1999 New Orleans Film Festival: Get em' Rowdy

 

Baron Virden is a Magna Charta Baron. Descendant of William D' Albini, Lord of Belvoir Castle, Leicestershire.

The Magna Charta Barons: Baron Albini was one of the twenty-five who challenged King John, in 1215, to wrest from him the crushed liberties of his Anglo Saxon subjects.

In the meadow of Runnemede they assembled, dauntless and determined. The place chosen had for generations been a favorite meeting place of kings in council. Runnemede was, in 1215, already a memorable spot. Here under an ancient and venerated oak, whose boughs and branches had looked down on ceremonies of Druids, at a spot where the Saxon kings had been wont to gather their people about them to discuss questions of more than usual importance.

On the side of the Barons, came the Marshall of their army, Robert Fitz Walter, and a great concourse of the nobility of England. With the King came in all some four-and-twenty persons of any note, most of whom despised him, and were merely his advisors in form.
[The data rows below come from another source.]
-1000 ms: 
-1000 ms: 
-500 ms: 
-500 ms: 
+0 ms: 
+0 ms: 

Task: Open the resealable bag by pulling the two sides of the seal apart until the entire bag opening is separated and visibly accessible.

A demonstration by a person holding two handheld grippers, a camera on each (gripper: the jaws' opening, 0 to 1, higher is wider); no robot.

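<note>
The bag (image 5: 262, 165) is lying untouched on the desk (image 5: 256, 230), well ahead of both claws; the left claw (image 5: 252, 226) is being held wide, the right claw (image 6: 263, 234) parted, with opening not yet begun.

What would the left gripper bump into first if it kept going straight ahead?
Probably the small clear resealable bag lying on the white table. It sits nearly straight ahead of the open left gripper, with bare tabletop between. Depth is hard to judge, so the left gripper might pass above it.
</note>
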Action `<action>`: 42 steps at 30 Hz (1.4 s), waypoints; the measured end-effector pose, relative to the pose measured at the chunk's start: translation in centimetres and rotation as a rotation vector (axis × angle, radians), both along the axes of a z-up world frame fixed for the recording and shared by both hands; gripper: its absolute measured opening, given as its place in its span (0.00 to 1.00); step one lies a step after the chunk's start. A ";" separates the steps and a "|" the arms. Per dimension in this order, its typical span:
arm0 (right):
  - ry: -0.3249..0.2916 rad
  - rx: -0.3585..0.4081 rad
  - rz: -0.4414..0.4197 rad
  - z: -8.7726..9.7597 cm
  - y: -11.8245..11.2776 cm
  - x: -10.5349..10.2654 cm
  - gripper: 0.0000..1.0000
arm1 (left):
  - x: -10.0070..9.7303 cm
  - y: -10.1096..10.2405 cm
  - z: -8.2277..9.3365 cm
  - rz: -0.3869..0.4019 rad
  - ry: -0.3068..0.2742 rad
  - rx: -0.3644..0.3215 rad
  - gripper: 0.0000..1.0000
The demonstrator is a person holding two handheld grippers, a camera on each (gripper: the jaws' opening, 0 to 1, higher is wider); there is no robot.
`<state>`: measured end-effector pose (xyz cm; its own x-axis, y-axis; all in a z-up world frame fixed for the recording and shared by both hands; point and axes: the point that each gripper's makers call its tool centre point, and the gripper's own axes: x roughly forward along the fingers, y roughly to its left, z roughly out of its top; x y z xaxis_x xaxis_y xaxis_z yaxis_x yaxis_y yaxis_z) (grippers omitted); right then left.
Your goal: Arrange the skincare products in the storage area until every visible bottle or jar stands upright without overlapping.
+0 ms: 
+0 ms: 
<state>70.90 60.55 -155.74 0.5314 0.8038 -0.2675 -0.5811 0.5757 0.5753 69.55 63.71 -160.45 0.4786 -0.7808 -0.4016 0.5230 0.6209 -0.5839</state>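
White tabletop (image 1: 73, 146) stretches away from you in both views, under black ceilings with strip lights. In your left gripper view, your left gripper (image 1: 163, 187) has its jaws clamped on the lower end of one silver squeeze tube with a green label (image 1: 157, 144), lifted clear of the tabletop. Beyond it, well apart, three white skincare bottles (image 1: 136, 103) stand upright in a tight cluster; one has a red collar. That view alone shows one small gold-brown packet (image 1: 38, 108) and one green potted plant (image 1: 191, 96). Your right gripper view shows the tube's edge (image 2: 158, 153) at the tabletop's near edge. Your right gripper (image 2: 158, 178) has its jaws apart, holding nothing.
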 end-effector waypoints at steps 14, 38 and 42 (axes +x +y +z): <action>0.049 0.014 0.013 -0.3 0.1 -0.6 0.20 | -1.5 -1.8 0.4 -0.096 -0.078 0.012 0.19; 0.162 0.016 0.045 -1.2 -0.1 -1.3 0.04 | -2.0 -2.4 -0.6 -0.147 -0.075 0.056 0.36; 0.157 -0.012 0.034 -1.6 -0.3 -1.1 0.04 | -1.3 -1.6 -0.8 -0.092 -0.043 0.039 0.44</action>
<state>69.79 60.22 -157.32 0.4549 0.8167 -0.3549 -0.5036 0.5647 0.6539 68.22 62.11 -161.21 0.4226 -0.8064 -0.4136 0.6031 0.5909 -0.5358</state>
The Barons embodied their demands in the form of a Royal Grant, scrupulously respecting constitutional usages, and when the draft was read out to him by Stephen Langton, Cardinal Archbishop of Canterbury-a true English patriot for all that he was appointed by a foreign Pope without consultation of the English Church-John swore furiously, the tradition goes that "they might as well ask for the kingdom at once." But the only alternative indeed, was the loss of his kingdom, and on that great day, and in that great company, the King conceded, solemnly confirmed and set his seal to the Magna Charta by which he pledged himself:

1) to maintain the Church in it rights;

2) to relieve the Barons of oppressive obligations as vassals of the crown--of which the Barons, in their turn, pledged themselves to relieve their vassals, the people;

3) to respect the liberties of London and all other cities and boroughs;

4) to protect foreign merchants who came to England;

5) to imprison no man without a fair trial; and

6) to sell, delay, or deny justice to none.

Further the five-and-twenty of their body should be a lawful committee to watch the keeping of the charter and make war upon him if he broke it.